You don't need to. Trademark law doesn't prevent you from referring to
people's products, nor their origin, it prevents you from selling your own
products as if they were someone else's. The judge doesn't care [shouldn't!]
that you're referring to the NFL Super Bowl TM - their concern is whether
you're suggesting your product comes from the company that own the Super Bowl
trademark (for a limited set of products).

Not even an imbecile would think that "buy X to use whilst you do Y" means
that the people selling X own Y. "Buy our gloves for your skiing trip to
France" \- oh clearly that company owns France /s.
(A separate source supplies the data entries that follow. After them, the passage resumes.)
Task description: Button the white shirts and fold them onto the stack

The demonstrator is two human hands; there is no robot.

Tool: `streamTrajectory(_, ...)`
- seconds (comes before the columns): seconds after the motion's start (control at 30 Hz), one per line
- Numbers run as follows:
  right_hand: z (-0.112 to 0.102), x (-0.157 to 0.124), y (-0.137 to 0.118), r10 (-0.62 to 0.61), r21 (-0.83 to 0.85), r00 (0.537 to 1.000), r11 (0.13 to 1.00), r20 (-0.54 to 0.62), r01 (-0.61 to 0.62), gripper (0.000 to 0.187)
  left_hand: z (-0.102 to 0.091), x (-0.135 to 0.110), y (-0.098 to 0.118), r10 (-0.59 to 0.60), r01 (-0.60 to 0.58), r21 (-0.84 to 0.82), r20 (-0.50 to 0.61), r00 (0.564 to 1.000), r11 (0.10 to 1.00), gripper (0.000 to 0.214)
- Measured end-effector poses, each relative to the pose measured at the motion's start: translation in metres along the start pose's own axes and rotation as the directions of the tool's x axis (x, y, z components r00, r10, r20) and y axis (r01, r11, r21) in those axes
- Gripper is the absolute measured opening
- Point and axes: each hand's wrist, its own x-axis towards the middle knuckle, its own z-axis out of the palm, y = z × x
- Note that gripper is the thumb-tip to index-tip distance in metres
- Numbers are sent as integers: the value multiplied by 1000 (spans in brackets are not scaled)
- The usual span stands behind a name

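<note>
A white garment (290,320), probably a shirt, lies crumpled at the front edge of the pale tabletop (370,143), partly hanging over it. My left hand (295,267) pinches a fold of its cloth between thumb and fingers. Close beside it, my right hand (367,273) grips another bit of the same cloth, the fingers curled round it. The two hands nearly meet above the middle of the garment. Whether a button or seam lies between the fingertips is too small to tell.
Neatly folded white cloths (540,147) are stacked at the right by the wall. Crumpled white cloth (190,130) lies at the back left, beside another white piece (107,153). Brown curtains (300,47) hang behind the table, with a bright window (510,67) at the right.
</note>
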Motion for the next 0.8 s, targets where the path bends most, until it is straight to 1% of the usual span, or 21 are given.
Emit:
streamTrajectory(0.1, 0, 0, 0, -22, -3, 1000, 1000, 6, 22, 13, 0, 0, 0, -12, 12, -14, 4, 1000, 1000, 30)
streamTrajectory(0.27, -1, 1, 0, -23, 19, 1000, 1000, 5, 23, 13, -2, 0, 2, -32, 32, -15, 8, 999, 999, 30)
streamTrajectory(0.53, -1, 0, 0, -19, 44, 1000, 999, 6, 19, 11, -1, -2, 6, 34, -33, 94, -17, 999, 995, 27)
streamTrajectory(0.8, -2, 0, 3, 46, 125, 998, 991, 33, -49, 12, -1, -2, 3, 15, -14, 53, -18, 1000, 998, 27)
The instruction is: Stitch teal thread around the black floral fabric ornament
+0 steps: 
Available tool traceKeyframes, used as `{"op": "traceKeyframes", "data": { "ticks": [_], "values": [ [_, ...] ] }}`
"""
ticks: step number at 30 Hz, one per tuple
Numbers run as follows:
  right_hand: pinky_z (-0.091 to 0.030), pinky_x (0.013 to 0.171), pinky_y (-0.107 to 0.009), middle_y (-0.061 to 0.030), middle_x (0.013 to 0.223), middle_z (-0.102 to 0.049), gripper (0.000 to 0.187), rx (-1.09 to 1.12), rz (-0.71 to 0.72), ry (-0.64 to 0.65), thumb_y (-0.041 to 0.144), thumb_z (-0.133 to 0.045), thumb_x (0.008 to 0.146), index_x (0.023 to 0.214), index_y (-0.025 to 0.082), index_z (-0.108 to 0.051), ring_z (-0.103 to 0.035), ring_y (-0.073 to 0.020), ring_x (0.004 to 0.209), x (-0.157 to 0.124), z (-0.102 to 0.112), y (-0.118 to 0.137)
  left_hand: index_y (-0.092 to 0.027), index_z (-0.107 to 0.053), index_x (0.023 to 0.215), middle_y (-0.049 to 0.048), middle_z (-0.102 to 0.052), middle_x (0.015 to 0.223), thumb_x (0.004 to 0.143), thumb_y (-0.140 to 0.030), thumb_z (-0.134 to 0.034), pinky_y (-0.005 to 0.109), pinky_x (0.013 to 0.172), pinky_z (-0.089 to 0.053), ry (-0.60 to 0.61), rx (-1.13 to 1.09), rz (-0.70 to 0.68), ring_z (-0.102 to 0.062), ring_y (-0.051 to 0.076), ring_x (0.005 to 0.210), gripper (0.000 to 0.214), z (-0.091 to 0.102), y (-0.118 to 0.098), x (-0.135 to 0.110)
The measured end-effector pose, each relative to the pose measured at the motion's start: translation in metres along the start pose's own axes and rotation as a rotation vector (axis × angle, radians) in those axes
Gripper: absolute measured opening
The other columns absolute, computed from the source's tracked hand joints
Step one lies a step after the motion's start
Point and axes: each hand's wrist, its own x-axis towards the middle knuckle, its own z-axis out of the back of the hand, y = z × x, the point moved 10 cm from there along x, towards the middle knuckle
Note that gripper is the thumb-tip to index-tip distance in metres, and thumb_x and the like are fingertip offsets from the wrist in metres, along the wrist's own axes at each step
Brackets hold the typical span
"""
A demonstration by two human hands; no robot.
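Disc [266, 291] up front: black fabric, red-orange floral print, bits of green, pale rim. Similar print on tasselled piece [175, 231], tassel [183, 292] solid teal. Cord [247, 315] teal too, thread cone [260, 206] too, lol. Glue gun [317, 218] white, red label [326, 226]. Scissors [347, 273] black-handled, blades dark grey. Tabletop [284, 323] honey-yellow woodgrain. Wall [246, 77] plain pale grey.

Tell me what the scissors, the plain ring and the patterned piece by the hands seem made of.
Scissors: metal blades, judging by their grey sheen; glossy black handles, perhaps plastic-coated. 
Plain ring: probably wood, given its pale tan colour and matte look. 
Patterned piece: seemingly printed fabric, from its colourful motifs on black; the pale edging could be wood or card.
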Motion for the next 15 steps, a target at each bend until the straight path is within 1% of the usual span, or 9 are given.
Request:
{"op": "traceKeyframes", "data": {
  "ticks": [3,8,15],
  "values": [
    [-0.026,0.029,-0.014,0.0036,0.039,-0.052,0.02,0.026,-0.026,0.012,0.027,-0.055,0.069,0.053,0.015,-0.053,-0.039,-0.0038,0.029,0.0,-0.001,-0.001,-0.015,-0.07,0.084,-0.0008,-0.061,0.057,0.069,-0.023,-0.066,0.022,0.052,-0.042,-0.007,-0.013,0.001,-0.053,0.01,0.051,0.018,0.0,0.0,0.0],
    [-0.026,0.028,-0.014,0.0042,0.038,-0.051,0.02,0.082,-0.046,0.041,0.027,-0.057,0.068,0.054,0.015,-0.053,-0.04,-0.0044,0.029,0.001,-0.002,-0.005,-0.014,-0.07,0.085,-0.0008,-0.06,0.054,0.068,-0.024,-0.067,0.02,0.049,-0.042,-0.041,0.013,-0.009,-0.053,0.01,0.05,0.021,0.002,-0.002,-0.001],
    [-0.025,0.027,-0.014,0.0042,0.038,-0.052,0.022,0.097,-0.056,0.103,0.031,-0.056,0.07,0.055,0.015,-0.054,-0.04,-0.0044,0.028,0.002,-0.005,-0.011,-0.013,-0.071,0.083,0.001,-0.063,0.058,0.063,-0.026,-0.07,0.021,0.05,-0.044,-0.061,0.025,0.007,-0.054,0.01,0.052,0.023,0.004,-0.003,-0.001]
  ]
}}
It's not about confusion of the general public, it's removed from that. Even
if you can show that there is no actual confusion (surveys or whatnot) the
judge can still decide there is a likelihood of it (and _vice versa_ ).

------
gnoway
This article links to an older Ars article, which links to Wendy Seltzer's
blog, which appears to be offline.

Here's the referenced blog post:

[https://web.archive.org/web/20140331144544/http://wendy.selt...](https://web.archive.org/web/20140331144544/http://wendy.seltzer.org/blog/archives/2007/03/18/nfl_clip_down_again.html).

And here's an archive of the entire series of events:

[https://web.archive.org/web/20140708110042/http://wendy.selt...](https://web.archive.org/web/20140708110042/http://wendy.seltzer.org/blog/dmca-
nfl)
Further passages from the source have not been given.